I never knew how much I liked getting up and going to work in my office until I couldn’t do it any more. When I think back now, I used to moan about the buses and the weather and I didn’t ever appreciate how much I was getting from being with all sorts of different people and being part of something bigger – Sheffield as it went to work every day.

The first few weeks of lockdown I worked incessantly, feeling guilty if I stopped to talk to a family member or stared out of the window for a few minutes. I felt guilty for feeling bored, knowing that so many people had it worse than me. I got backache and neck ache from sitting at the wrong sized chair at a too high table, I hated Zoom meetings – and I also resented the fact that most people seemed to be adapting to working from home well. Everyone I spoke to on Zoom was baking bread or growing vegetables and I felt inadequate that I wasn’t adapting.

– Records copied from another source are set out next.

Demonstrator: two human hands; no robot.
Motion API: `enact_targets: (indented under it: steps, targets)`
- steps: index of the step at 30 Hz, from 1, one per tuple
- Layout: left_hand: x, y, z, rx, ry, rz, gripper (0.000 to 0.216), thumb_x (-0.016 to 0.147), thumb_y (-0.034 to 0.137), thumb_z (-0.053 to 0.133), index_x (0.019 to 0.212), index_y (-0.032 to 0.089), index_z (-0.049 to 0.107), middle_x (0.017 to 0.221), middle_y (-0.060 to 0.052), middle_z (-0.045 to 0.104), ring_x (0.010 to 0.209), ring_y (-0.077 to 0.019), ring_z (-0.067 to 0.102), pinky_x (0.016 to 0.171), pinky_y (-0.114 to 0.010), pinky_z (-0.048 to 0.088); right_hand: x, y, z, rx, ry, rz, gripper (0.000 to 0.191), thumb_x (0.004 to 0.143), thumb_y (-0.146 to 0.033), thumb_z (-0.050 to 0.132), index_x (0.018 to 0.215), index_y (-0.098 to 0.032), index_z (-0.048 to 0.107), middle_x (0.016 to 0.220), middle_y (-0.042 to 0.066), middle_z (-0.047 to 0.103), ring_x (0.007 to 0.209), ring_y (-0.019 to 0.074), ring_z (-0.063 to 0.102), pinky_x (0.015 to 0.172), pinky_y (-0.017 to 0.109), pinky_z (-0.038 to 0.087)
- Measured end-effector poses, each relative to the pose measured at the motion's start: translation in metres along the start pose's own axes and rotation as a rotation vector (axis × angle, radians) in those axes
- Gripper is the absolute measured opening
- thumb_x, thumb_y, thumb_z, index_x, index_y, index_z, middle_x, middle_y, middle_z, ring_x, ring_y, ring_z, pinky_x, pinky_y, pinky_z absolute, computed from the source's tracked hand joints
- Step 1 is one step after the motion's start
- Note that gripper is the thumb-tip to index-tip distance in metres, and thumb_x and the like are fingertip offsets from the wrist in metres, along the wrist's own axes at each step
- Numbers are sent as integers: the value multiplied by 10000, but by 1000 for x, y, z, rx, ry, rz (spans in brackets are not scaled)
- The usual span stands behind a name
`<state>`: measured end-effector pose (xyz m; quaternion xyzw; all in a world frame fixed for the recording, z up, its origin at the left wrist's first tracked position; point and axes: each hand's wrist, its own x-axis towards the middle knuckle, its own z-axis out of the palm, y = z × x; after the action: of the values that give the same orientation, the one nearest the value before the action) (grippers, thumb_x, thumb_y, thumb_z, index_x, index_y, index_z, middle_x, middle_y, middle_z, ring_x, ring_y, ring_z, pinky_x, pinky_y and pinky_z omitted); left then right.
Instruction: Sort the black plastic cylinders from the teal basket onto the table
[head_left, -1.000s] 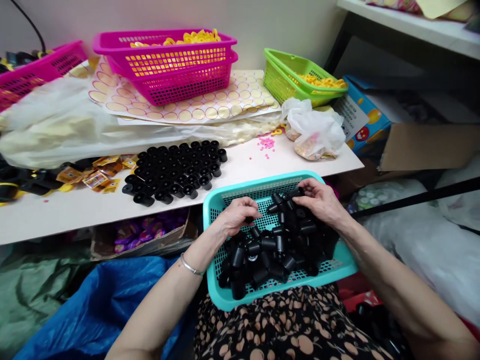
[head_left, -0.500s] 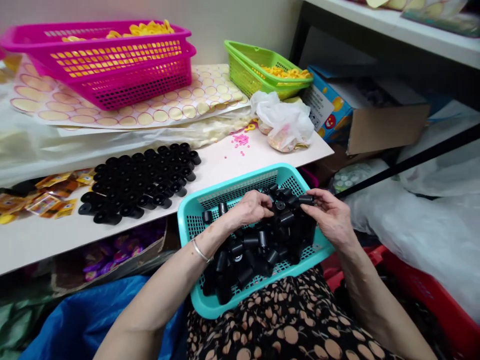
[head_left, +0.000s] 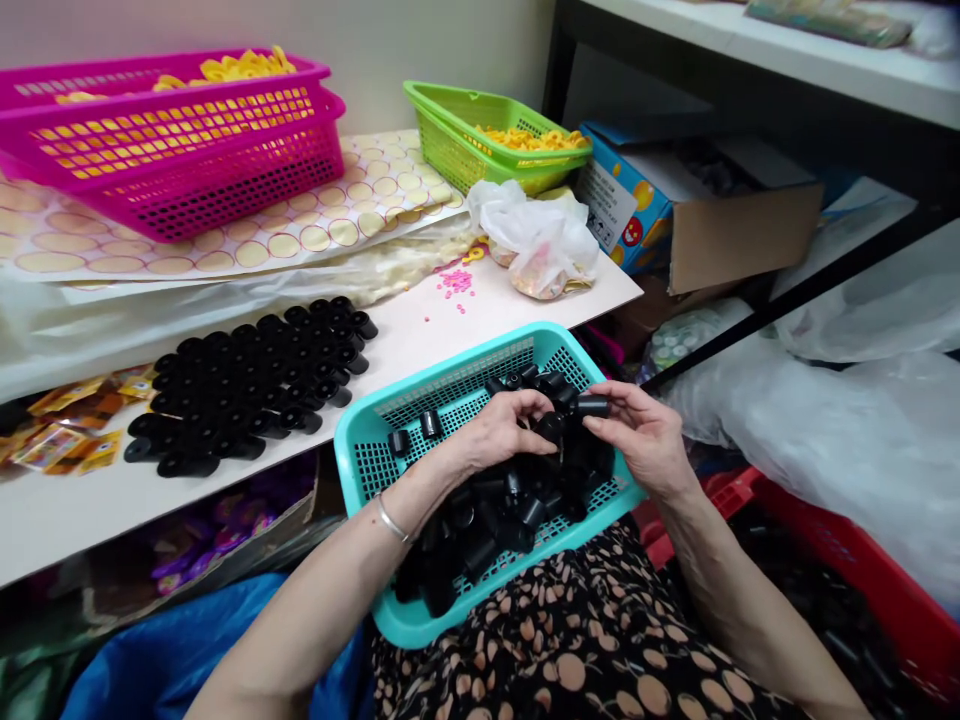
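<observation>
A teal basket (head_left: 367, 450) rests on my lap, holding a heap of several small black plastic cylinders (head_left: 495, 515). My left hand (head_left: 499, 432) hovers over the heap with fingers curled on a black cylinder (head_left: 550, 426). My right hand (head_left: 645, 437) pinches another black cylinder (head_left: 592, 406) at the fingertips, close to the left hand. A cluster of the same black cylinders (head_left: 247, 385) stands in rows on the white table (head_left: 420, 335) to the left.
Two stacked pink baskets (head_left: 180, 140) and a green basket (head_left: 487, 140) hold yellow pieces at the back. Sticker sheets (head_left: 322, 220), a white plastic bag (head_left: 536, 240), pink beads (head_left: 454, 282) and orange packets (head_left: 67, 430) lie on the table. A cardboard box (head_left: 712, 220) sits right.
The view has swung right, shifting everything leftward in frame. Both hands came closer together above the heap, each now gripping a black cylinder.
</observation>
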<state>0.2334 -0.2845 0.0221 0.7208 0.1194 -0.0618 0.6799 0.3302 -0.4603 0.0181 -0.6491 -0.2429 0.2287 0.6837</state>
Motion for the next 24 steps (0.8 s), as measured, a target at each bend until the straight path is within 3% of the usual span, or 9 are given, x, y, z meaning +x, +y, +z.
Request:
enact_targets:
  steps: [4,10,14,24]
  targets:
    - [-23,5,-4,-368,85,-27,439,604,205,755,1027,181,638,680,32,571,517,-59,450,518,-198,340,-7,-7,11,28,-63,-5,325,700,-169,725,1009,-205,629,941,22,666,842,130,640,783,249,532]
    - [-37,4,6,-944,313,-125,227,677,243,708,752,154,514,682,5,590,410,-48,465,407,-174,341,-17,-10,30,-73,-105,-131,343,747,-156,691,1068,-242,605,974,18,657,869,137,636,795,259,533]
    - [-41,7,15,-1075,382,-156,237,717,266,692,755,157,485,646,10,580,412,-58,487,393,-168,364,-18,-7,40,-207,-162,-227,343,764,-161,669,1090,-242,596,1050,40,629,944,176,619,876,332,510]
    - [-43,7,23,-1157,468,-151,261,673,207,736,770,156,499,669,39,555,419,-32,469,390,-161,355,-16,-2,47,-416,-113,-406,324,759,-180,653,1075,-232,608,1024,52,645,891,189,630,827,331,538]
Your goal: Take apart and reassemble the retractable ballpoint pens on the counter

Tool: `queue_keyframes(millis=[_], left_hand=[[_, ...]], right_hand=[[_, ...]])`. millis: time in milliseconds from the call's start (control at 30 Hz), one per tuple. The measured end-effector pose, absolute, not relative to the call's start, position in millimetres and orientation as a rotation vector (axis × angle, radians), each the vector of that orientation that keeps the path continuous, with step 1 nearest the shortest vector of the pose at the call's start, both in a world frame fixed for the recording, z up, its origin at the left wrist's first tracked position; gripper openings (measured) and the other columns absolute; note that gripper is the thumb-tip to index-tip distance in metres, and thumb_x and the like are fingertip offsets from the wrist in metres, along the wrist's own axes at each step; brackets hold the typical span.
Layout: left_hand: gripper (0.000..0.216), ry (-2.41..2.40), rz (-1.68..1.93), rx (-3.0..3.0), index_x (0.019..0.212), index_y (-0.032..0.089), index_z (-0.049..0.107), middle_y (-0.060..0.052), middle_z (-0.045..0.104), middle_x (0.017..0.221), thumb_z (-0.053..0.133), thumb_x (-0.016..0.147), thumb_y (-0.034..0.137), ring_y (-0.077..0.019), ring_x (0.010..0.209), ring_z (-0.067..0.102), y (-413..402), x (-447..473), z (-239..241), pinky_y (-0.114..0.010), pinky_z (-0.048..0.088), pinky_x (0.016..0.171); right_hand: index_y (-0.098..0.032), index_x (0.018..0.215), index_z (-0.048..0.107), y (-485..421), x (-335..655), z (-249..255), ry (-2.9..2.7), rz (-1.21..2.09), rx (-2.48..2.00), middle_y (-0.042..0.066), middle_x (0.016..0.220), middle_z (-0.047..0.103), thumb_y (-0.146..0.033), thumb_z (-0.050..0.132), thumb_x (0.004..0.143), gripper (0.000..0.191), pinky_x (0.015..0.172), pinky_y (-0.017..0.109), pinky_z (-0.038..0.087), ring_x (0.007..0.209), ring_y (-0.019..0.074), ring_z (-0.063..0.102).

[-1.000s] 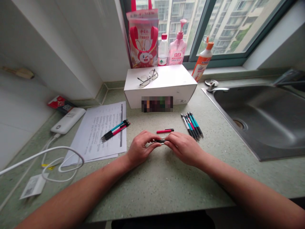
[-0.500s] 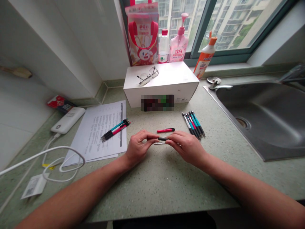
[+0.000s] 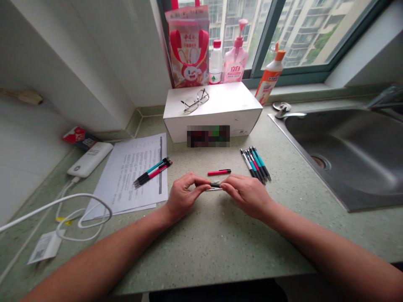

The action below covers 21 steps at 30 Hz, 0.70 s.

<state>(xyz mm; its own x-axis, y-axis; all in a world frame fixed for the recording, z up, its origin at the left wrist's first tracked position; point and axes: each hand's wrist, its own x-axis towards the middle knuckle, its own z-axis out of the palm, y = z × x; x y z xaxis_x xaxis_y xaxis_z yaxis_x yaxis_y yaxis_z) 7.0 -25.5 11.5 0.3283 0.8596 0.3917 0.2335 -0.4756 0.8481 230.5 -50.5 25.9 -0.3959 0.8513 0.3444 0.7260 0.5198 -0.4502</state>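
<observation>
Between my two hands is a short black pen grip section [image 3: 215, 185], pinched at both ends by fingertips. My left hand [image 3: 186, 193] closes on its left end, and my right hand [image 3: 247, 193] closes on its right end, so both ends are hidden. Just below it on the counter lies a thin silvery refill [image 3: 214, 189], partly covered by the fingers. A red pen barrel with a black clip [image 3: 219, 172] lies behind the hands. To the right, several pens [image 3: 255, 165] lie side by side; to the left, a few more pens [image 3: 153, 172] rest on paper.
Printed sheets [image 3: 135, 180], a white power bank [image 3: 90, 159] and a looping white cable [image 3: 78, 195] are at left. A white box [image 3: 214, 105] carrying glasses [image 3: 195, 101] stands at the back. A steel sink [image 3: 352, 167] is at right.
The hands stay nearly in place, with the right fingers shifted slightly along the black piece. Pens and red barrel have not moved.
</observation>
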Motion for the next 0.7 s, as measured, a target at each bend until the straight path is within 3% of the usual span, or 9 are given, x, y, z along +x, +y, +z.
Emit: queue_keyframes(millis=[100,267,433,567,700], left_hand=[[0.013,0.976,1.152,1.909,0.088,0.019,0.075,-0.004,0.074,0.079,0.074,0.089,0.032,-0.0161,0.072,0.067,-25.1,7.3,11.3,-0.028,0.051,0.069],[0.011,0.995,1.147,1.919,0.088,0.019,0.075,-0.003,0.074,0.080,0.073,0.089,0.030,-0.0159,0.073,0.067,-25.4,6.7,9.5,-0.028,0.051,0.070],[0.011,0.985,1.139,1.922,0.089,0.019,0.075,-0.003,0.074,0.081,0.073,0.089,0.030,-0.0158,0.074,0.067,-25.3,6.5,9.5,-0.027,0.051,0.070],[0.011,0.985,1.141,1.931,0.090,0.019,0.075,-0.003,0.073,0.081,0.073,0.090,0.030,-0.0159,0.073,0.067,-25.1,7.2,10.5,-0.028,0.050,0.070],[0.013,0.984,1.120,1.943,0.089,0.019,0.075,-0.004,0.073,0.081,0.072,0.090,0.031,-0.0163,0.074,0.066,-25.6,7.5,11.1,-0.029,0.051,0.071]], right_hand=[[-0.019,0.082,0.066,-50.0,231.0,24.7,-2.197,0.323,-1.269,0.004,0.080,0.071,-0.041,0.044,0.105,0.038,0.061,0.027,0.044,0.066,0.0150,0.065],[-0.019,0.107,0.065,-51.0,230.7,24.7,-2.136,0.471,-1.282,0.006,0.097,0.073,-0.046,0.057,0.098,0.029,0.063,0.027,0.046,0.066,0.0130,0.063],[-0.019,0.092,0.067,-51.3,230.2,24.7,-2.144,0.464,-1.316,0.005,0.088,0.073,-0.042,0.052,0.101,0.029,0.064,0.028,0.045,0.066,0.0147,0.064],[-0.020,0.116,0.065,-51.6,230.0,25.9,-2.117,0.552,-1.303,0.005,0.097,0.074,-0.044,0.057,0.098,0.032,0.063,0.027,0.047,0.063,0.0122,0.063],[-0.020,0.098,0.069,-52.3,229.9,26.0,-2.161,0.486,-1.289,0.005,0.092,0.075,-0.039,0.052,0.101,0.025,0.067,0.028,0.049,0.071,0.0154,0.068]])
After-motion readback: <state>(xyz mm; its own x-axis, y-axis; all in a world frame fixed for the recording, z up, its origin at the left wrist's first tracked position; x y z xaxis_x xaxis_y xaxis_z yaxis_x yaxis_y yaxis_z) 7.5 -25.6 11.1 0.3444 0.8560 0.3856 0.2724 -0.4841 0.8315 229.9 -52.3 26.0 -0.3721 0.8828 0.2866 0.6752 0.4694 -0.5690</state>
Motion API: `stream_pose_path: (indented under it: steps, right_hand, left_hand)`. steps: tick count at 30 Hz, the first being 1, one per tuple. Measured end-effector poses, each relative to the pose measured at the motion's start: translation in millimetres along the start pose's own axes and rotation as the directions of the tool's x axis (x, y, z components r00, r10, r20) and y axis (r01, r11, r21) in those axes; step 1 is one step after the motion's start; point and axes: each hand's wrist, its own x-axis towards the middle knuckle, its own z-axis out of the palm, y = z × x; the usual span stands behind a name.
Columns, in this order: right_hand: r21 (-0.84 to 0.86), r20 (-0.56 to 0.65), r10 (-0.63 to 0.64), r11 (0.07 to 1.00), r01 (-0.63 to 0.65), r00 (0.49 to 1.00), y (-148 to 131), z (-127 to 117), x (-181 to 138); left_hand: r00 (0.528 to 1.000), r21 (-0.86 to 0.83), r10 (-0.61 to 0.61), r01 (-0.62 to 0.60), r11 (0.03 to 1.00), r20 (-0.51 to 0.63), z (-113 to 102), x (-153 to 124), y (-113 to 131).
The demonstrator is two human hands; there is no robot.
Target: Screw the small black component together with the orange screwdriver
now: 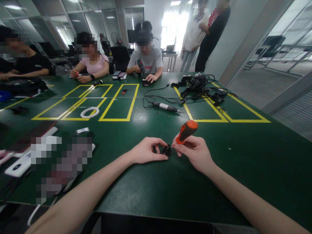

The turnaround came gradually. Firstly I realised I had to start taking regular breaks because of my back ache. I started getting up, stretching, leaving the room I was working in and just taking 10 minutes in the kitchen. Then I spoke to a colleague on the phone and he said he was bored and missed the workplace – this allowed me to agree. We had a chat – and laughed – about the old workplace, but we also identified some of the benefits of working from home. We were both fortunate enough to have gardens and we both agreed that spending lunchtime watching the sparrows and blackbirds preparing for nesting was nicer than sitting in the crowded kitchen at work.

Gradually I’ve adapted to the new routine. I have regular breaks and I have a run at midday. It’s very different to how it was in the office, but it’s my workspace and I’ve accepted that now. I still miss leaving the house and travelling to a busy office, but I can see the benefits of home working. I don’t feel guilty and I don’t feel bored. I Zoom regularly, but I still don’t bake bread.

I don’t know when I’ll be back in the office but when that happens I know it will take me some time to re-adjust. I suppose that how we humans operate – we’re very adaptable but sometimes we need a bit of time to get our heads around what’s happening.